◆ Task instructions: Search the records for the line with "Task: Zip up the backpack". Output that line and each line after it, exactly, and stop at the end; omit pictures.

[Data excerpts]
****************************************

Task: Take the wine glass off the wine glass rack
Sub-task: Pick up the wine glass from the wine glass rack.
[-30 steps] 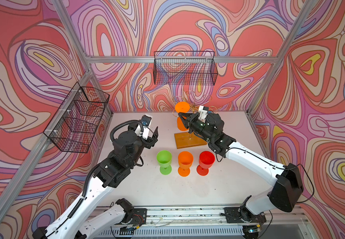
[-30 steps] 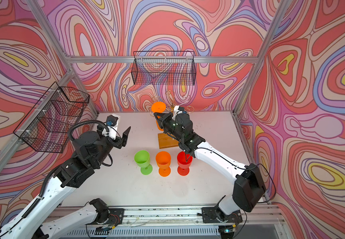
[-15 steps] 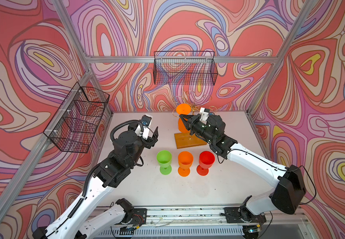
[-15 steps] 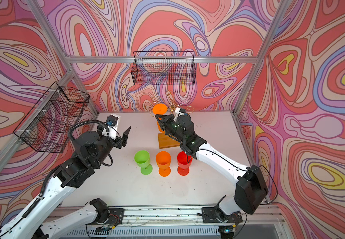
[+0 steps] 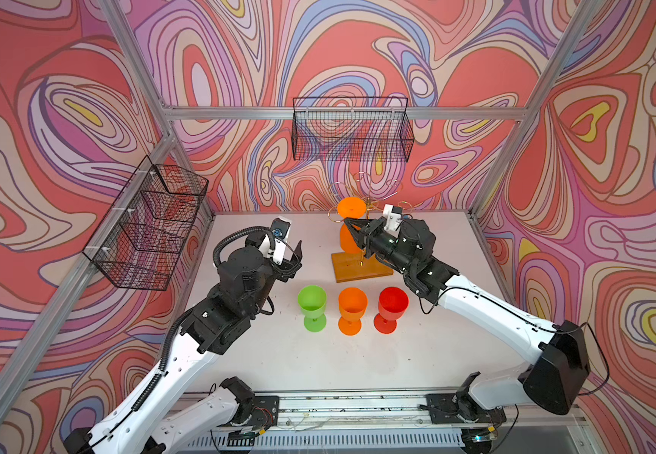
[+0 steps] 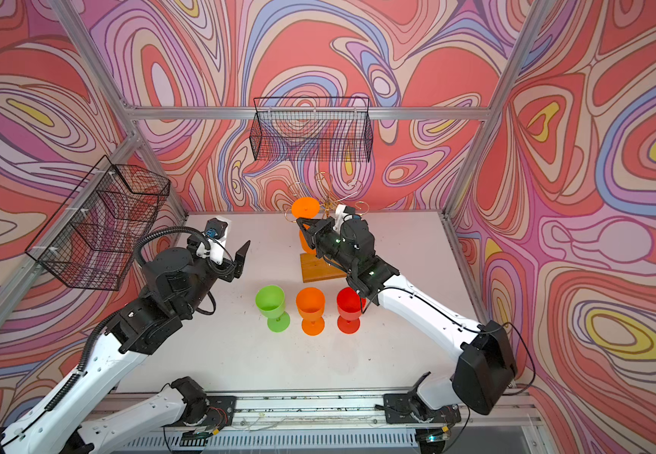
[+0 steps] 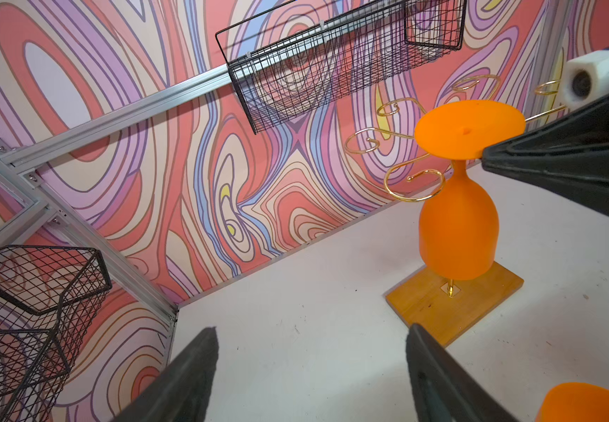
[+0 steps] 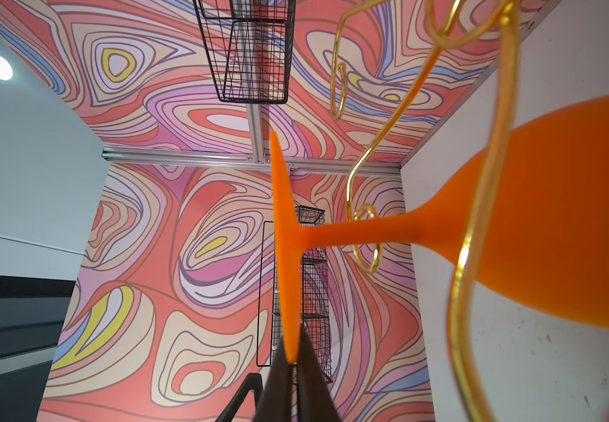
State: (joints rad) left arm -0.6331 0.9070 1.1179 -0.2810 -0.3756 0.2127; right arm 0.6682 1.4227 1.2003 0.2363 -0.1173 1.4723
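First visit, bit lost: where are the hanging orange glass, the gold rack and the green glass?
hanging orange glass point(image 7: 458, 234): left wrist view, its bowl.
gold rack point(image 7: 427, 310): left wrist view, wooden base.
green glass point(image 5: 312, 300): in a top view, its bowl.

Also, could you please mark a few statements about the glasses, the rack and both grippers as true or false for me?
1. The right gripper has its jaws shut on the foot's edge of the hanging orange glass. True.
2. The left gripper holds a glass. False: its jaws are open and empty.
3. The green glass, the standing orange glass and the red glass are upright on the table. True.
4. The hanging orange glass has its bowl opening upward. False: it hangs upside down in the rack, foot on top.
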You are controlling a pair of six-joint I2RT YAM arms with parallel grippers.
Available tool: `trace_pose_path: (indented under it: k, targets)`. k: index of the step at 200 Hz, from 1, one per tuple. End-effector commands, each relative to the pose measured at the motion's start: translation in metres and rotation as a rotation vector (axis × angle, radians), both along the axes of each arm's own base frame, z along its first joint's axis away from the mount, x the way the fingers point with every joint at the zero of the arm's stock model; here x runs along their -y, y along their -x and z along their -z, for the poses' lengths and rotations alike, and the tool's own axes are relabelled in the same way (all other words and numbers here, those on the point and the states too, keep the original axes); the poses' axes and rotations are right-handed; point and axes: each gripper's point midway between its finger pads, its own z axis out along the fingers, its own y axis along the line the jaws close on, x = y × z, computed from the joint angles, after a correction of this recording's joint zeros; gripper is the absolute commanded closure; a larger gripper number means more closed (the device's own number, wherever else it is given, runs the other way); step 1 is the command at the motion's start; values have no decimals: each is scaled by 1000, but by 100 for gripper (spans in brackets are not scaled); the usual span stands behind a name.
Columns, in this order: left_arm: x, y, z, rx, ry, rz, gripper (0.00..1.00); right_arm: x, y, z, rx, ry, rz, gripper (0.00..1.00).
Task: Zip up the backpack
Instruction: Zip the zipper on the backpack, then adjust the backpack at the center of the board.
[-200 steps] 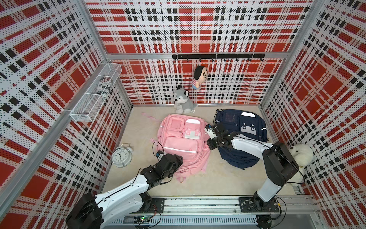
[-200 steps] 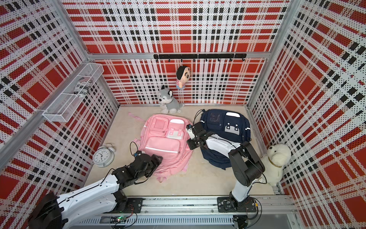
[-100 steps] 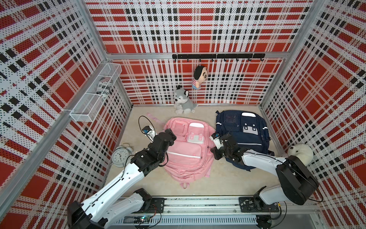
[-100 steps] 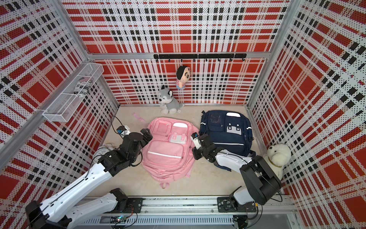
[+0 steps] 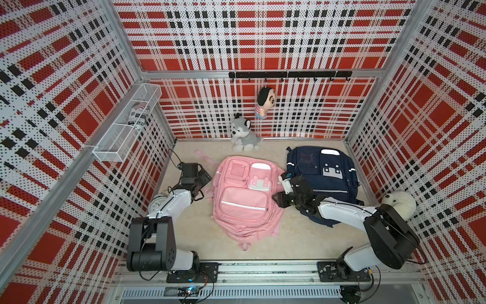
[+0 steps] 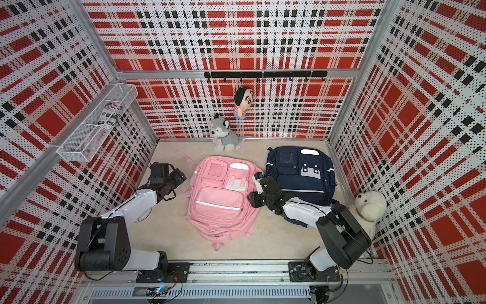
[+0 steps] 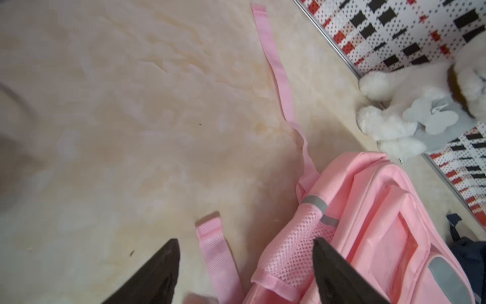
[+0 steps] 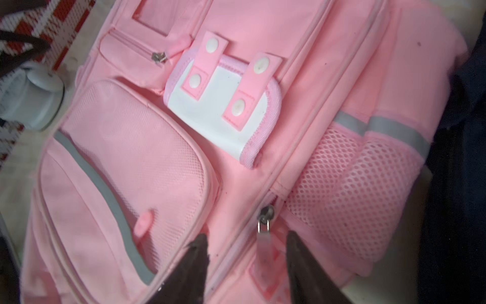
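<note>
Two claws, both released, flank the pink backpack [image 5: 246, 200] lying flat on the table [image 5: 302, 237]; right claw [image 8: 246, 237] is nearer, the zipper pull [image 8: 263, 243] lying lengthwise between its spread jaws, left claw [image 7: 245, 240] over the opposite mesh pocket [image 7: 292, 252].

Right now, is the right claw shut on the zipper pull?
No, the right claw is open, and the zipper pull lies free between its fingers.

Two backpacks [image 5: 244, 202] [image 5: 322, 171], three plush toys [image 5: 243, 134] [image 5: 264, 103] [image 5: 401, 202], one clock [image 5: 157, 205]
</note>
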Motion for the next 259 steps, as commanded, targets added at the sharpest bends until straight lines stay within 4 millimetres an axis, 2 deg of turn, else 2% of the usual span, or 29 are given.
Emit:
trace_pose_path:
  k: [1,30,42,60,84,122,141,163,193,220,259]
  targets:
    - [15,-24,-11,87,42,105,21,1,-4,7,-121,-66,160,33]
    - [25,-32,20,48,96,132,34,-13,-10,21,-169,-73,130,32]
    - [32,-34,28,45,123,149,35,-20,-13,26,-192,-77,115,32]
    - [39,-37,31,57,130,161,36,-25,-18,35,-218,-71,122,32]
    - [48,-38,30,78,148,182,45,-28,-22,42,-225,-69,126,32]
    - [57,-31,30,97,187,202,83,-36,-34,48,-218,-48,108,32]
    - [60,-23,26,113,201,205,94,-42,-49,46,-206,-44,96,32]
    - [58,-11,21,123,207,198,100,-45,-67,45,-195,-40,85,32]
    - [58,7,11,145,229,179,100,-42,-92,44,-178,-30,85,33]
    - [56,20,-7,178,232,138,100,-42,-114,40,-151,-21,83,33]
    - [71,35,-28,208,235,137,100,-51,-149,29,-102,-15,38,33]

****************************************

◆ Expected answer:
Task: Zip up the backpack
Instruction: Zip the zipper on the backpack, then adjust the backpack at the center of the board.
[-200 steps] 
[-200 steps] 
[-100 steps] 
[-100 steps] 
[+0 steps] 
[+0 steps] 
[+0 steps] 
[+0 steps] 
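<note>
Two claws, both released, flank the pink backpack [image 5: 246, 200] lying flat on the table [image 5: 302, 237]; right claw [image 8: 246, 237] is nearer, the zipper pull [image 8: 263, 243] lying lengthwise between its spread jaws, left claw [image 7: 245, 240] over the opposite mesh pocket [image 7: 292, 252].

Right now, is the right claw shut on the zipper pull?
No, the right claw is open, and the zipper pull lies free between its fingers.

Two backpacks [image 5: 244, 202] [image 5: 322, 171], three plush toys [image 5: 243, 134] [image 5: 264, 103] [image 5: 401, 202], one clock [image 5: 157, 205]
</note>
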Motion for the next 259 steps, as commanded, targets added at the sharpest bends until straight lines stay within 4 millimetres an axis, 2 deg of turn, else 2% of the usual span, or 29 are given.
Emit:
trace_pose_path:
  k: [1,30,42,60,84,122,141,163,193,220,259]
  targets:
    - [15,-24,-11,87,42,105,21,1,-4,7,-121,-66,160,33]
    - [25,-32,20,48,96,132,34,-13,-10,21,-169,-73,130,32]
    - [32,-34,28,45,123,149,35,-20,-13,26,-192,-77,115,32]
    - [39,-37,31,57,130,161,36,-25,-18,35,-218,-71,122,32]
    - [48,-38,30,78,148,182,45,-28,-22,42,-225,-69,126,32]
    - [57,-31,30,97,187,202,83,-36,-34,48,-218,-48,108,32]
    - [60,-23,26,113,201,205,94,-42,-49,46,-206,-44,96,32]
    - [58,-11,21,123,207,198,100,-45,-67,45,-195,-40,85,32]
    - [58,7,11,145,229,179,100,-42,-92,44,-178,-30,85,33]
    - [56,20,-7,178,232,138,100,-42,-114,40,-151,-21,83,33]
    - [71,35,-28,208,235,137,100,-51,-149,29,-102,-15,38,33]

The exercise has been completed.